- _How to complete this task_
Which lines hold the string "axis"? Copy each of them from the material below.

- _Data excerpt_
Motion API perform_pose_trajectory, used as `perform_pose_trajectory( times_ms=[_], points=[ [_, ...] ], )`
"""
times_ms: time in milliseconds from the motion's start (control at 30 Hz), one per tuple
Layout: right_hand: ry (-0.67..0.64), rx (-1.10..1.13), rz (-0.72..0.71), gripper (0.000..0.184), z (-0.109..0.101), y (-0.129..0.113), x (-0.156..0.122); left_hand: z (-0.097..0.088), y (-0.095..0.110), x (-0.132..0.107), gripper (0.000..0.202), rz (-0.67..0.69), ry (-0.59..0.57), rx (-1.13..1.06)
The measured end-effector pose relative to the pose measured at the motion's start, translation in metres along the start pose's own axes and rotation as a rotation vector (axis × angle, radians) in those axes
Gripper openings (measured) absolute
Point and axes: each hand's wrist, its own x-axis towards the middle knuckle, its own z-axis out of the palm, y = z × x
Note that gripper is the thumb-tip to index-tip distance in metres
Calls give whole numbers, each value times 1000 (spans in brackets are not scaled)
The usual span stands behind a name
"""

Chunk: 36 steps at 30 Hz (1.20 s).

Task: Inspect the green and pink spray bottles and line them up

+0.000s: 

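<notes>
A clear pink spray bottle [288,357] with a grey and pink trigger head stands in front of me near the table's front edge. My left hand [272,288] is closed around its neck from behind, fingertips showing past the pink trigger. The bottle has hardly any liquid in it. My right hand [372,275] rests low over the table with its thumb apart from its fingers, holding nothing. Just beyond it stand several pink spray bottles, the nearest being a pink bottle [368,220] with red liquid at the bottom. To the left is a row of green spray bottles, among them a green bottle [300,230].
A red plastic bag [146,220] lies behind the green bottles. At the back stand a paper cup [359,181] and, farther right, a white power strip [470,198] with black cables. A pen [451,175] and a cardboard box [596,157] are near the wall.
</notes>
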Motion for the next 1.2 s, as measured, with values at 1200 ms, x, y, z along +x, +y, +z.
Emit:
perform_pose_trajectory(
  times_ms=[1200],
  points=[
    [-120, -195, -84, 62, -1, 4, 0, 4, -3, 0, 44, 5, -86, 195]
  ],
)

- _Reply to the task_
The measured end-effector pose relative to the pose measured at the motion's start, translation in metres along the start pose's own axes and rotation as a rotation vector (axis × angle, radians) in those axes
Point and axes: each hand's wrist, its own x-axis towards the middle knuckle, its own z-axis out of the palm, y = z × x

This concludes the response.